## Exercise prompt:
For the data below, give the number of lines that include the word "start" and nothing else.

- Opening Delimiter -

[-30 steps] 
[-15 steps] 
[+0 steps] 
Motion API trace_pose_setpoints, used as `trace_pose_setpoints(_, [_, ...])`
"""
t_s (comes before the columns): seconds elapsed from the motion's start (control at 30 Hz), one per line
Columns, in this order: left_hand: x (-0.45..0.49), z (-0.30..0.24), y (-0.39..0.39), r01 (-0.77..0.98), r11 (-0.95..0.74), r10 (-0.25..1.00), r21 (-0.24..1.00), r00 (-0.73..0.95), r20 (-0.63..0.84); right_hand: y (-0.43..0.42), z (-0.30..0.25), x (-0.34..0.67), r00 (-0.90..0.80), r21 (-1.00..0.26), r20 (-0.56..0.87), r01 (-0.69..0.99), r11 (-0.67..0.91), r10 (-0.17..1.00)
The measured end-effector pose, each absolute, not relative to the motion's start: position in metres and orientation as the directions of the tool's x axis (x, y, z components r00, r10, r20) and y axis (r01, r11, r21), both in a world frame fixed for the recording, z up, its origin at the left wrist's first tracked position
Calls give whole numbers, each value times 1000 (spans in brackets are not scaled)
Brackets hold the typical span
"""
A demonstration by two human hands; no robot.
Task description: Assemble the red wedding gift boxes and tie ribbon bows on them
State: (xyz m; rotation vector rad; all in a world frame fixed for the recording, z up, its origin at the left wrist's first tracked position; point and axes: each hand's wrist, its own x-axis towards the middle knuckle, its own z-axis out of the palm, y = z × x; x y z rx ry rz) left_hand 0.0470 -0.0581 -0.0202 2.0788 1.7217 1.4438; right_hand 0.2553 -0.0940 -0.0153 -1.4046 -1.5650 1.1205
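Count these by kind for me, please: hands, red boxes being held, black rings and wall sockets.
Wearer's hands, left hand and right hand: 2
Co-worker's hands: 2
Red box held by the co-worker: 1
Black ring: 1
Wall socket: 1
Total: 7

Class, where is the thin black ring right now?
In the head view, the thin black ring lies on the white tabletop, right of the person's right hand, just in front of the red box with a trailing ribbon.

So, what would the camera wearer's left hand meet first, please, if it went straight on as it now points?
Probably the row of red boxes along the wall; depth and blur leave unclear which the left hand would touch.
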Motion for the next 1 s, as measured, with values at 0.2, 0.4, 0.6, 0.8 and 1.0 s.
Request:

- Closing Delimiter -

## Expected answer:
2